** What is required **
Write each entry out again exactly, with nothing omitted.

Material for this exercise Block Start

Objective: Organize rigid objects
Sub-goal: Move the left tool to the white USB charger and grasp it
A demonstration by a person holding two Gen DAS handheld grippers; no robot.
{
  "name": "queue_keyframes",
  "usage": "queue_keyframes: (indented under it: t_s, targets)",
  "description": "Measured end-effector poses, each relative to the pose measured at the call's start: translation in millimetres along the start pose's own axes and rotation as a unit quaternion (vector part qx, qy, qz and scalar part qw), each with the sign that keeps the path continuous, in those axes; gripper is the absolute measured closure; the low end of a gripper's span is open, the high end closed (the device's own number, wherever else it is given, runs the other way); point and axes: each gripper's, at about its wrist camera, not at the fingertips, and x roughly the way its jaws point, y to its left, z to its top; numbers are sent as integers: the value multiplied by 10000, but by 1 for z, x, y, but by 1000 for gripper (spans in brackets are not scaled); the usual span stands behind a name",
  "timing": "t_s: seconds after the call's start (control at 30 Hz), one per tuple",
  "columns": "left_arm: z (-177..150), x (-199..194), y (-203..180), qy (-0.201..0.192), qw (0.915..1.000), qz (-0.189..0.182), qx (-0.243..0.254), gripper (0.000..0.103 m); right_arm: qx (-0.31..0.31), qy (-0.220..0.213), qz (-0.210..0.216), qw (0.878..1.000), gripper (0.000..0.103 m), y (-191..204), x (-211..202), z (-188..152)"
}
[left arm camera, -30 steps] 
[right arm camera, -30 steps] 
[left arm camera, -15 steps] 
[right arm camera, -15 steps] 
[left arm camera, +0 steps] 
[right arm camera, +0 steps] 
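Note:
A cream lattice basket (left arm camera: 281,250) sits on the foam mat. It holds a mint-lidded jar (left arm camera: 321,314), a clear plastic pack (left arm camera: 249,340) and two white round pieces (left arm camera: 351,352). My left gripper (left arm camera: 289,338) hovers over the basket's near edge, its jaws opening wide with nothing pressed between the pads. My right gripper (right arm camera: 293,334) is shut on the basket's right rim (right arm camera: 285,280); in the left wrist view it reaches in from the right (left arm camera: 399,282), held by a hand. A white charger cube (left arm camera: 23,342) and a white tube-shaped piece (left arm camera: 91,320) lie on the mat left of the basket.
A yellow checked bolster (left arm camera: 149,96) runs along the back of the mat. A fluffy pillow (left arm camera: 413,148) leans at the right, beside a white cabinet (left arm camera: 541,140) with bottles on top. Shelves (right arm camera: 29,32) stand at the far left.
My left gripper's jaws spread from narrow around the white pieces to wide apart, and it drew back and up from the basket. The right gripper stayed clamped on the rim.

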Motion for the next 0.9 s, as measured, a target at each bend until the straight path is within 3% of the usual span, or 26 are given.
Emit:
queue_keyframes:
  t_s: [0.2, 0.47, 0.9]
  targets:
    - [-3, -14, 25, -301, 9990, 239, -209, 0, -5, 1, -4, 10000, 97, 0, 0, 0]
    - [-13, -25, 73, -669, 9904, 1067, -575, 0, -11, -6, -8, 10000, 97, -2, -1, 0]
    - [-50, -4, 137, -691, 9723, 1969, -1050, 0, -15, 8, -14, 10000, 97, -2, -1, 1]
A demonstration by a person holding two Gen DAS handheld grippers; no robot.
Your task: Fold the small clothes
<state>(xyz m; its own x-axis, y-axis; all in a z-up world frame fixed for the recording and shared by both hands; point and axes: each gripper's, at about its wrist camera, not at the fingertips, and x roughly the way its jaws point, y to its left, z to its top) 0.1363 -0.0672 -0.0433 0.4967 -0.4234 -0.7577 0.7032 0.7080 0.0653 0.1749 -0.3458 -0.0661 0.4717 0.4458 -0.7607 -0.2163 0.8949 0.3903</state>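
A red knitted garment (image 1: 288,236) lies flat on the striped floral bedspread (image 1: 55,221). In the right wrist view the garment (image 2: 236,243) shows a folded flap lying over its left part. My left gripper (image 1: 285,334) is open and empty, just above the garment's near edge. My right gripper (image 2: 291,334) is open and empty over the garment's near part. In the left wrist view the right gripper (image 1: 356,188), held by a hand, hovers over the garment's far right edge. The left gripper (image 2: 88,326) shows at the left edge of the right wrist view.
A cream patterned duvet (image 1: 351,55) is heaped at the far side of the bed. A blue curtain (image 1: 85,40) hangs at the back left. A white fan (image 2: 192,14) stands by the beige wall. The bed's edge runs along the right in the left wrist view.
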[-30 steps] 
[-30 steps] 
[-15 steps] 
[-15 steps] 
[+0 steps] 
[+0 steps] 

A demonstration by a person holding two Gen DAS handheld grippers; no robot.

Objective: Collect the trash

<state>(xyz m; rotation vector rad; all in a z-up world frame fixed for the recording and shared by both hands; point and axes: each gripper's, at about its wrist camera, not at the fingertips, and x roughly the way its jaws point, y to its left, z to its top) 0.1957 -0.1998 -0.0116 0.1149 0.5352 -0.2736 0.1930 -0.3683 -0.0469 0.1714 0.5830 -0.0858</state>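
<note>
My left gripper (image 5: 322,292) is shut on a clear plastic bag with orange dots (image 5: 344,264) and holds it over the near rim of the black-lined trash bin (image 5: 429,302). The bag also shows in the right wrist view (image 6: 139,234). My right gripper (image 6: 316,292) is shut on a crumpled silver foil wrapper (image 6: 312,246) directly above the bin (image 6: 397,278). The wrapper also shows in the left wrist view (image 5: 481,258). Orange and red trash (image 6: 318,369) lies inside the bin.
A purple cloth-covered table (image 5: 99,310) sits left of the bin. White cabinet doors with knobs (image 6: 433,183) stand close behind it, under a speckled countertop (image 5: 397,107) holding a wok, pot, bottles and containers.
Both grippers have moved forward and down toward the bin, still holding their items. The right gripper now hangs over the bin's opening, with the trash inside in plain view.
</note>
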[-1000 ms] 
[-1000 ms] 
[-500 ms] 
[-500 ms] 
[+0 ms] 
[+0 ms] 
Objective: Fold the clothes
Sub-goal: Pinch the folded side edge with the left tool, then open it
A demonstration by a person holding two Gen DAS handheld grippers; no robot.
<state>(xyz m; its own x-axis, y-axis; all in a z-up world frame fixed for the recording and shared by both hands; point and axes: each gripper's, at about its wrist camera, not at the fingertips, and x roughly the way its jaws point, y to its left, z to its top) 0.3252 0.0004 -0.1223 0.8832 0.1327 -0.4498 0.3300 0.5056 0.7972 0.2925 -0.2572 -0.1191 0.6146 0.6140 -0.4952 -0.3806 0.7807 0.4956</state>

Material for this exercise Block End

** Result for this exercise **
Objective: Organize rigid objects
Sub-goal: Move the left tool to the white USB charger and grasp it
A demonstration by a person holding two Gen DAS handheld grippers; no robot.
{
  "name": "queue_keyframes",
  "usage": "queue_keyframes: (indented under it: t_s, targets)",
  "description": "Measured end-effector poses, each relative to the pose measured at the call's start: translation in millimetres along the start pose's own axes and rotation as a unit quaternion (vector part qx, qy, qz and scalar part qw), each with the sign that keeps the path continuous, in those axes; gripper is the absolute measured closure; the low end of a gripper's span is open, the high end closed (the device's own number, wherever else it is given, runs the other way); point and axes: each gripper's, at about its wrist camera, not at the fingertips, and x roughly the way its jaws point, y to its left, z to its top; numbers are sent as integers: the value multiplied by 10000, but by 1 for z, x, y, but by 1000 for gripper (spans in brackets are not scaled); the usual span stands behind a name",
  "timing": "t_s: seconds after the call's start (control at 30 Hz), one per tuple",
  "columns": "left_arm: z (-177..150), x (-199..194), y (-203..180), qy (-0.201..0.192), qw (0.915..1.000), qz (-0.189..0.182), qx (-0.243..0.254), gripper (0.000..0.103 m); right_arm: qx (-0.31..0.31), qy (-0.220..0.213), qz (-0.210..0.216), qw (0.878..1.000), gripper (0.000..0.103 m), y (-191..204), x (-211..202), z (-188..152)"
}
[left arm camera, -30 steps] 
[right arm camera, -30 steps] 
[left arm camera, -15 steps] 
[right arm camera, -15 steps] 
[left arm camera, +0 steps] 
[right arm camera, +0 steps] 
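Note:
A cream lattice basket (left arm camera: 281,250) sits on the foam mat. It holds a mint-lidded jar (left arm camera: 321,314), a clear plastic pack (left arm camera: 249,340) and two white round pieces (left arm camera: 351,352). My left gripper (left arm camera: 289,338) hovers over the basket's near edge, its jaws opening wide with nothing pressed between the pads. My right gripper (right arm camera: 293,334) is shut on the basket's right rim (right arm camera: 285,280); in the left wrist view it reaches in from the right (left arm camera: 399,282), held by a hand. A white charger cube (left arm camera: 23,342) and a white tube-shaped piece (left arm camera: 91,320) lie on the mat left of the basket.
A yellow checked bolster (left arm camera: 149,96) runs along the back of the mat. A fluffy pillow (left arm camera: 413,148) leans at the right, beside a white cabinet (left arm camera: 541,140) with bottles on top. Shelves (right arm camera: 29,32) stand at the far left.
My left gripper's jaws spread from narrow around the white pieces to wide apart, and it drew back and up from the basket. The right gripper stayed clamped on the rim.
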
Motion for the next 0.9 s, as measured, a target at each bend until the straight path is within 3% of the usual span, or 26 are given.
Emit:
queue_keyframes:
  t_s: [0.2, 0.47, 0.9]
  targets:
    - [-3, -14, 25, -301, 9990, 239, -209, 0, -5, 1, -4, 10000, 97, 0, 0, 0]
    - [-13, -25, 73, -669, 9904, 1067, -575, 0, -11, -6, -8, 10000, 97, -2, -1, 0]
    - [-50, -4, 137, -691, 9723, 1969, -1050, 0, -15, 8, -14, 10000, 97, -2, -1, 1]
A demonstration by a person holding two Gen DAS handheld grippers; no robot.
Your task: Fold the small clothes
<state>(xyz m; its own x-axis, y-axis; all in a z-up world frame fixed for the recording and shared by both hands; point and axes: each gripper's, at about its wrist camera, not at the fingertips, and x roughly the way its jaws point, y to its left, z to its top) 0.1363 -0.0672 -0.0433 0.4967 -0.4234 -0.7577 0.7032 0.7080 0.0653 0.1749 -0.3458 -0.0661 0.4717 0.4458 -0.7607 -0.2163 0.8949 0.3903</state>
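A red knitted garment (image 1: 288,236) lies flat on the striped floral bedspread (image 1: 55,221). In the right wrist view the garment (image 2: 236,243) shows a folded flap lying over its left part. My left gripper (image 1: 285,334) is open and empty, just above the garment's near edge. My right gripper (image 2: 291,334) is open and empty over the garment's near part. In the left wrist view the right gripper (image 1: 356,188), held by a hand, hovers over the garment's far right edge. The left gripper (image 2: 88,326) shows at the left edge of the right wrist view.
A cream patterned duvet (image 1: 351,55) is heaped at the far side of the bed. A blue curtain (image 1: 85,40) hangs at the back left. A white fan (image 2: 192,14) stands by the beige wall. The bed's edge runs along the right in the left wrist view.
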[-30 steps] 
[-30 steps] 
[-15 steps] 
[-15 steps] 
[+0 steps] 
[+0 steps] 

A demonstration by a person holding two Gen DAS handheld grippers; no robot.

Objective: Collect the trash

<state>(xyz m; rotation vector rad; all in a z-up world frame fixed for the recording and shared by both hands; point and axes: each gripper's, at about its wrist camera, not at the fingertips, and x roughly the way its jaws point, y to its left, z to its top) 0.1957 -0.1998 -0.0116 0.1149 0.5352 -0.2736 0.1930 -0.3683 -0.0469 0.1714 0.5830 -0.0858</state>
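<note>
My left gripper (image 5: 322,292) is shut on a clear plastic bag with orange dots (image 5: 344,264) and holds it over the near rim of the black-lined trash bin (image 5: 429,302). The bag also shows in the right wrist view (image 6: 139,234). My right gripper (image 6: 316,292) is shut on a crumpled silver foil wrapper (image 6: 312,246) directly above the bin (image 6: 397,278). The wrapper also shows in the left wrist view (image 5: 481,258). Orange and red trash (image 6: 318,369) lies inside the bin.
A purple cloth-covered table (image 5: 99,310) sits left of the bin. White cabinet doors with knobs (image 6: 433,183) stand close behind it, under a speckled countertop (image 5: 397,107) holding a wok, pot, bottles and containers.
Both grippers have moved forward and down toward the bin, still holding their items. The right gripper now hangs over the bin's opening, with the trash inside in plain view.
</note>
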[-1000 ms] 
[-1000 ms] 
[-500 ms] 
[-500 ms] 
[+0 ms] 
[+0 ms] 
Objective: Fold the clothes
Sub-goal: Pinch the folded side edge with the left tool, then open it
A demonstration by a person holding two Gen DAS handheld grippers; no robot.
<state>(xyz m; its own x-axis, y-axis; all in a z-up world frame fixed for the recording and shared by both hands; point and axes: each gripper's, at about its wrist camera, not at the fingertips, and x roughly the way its jaws point, y to its left, z to its top) 0.3252 0.0004 -0.1223 0.8832 0.1327 -0.4498 0.3300 0.5056 0.7972 0.2925 -0.2572 -0.1191 0.6146 0.6140 -0.4952 -0.3806 0.7807 0.4956</state>

The full output has been given.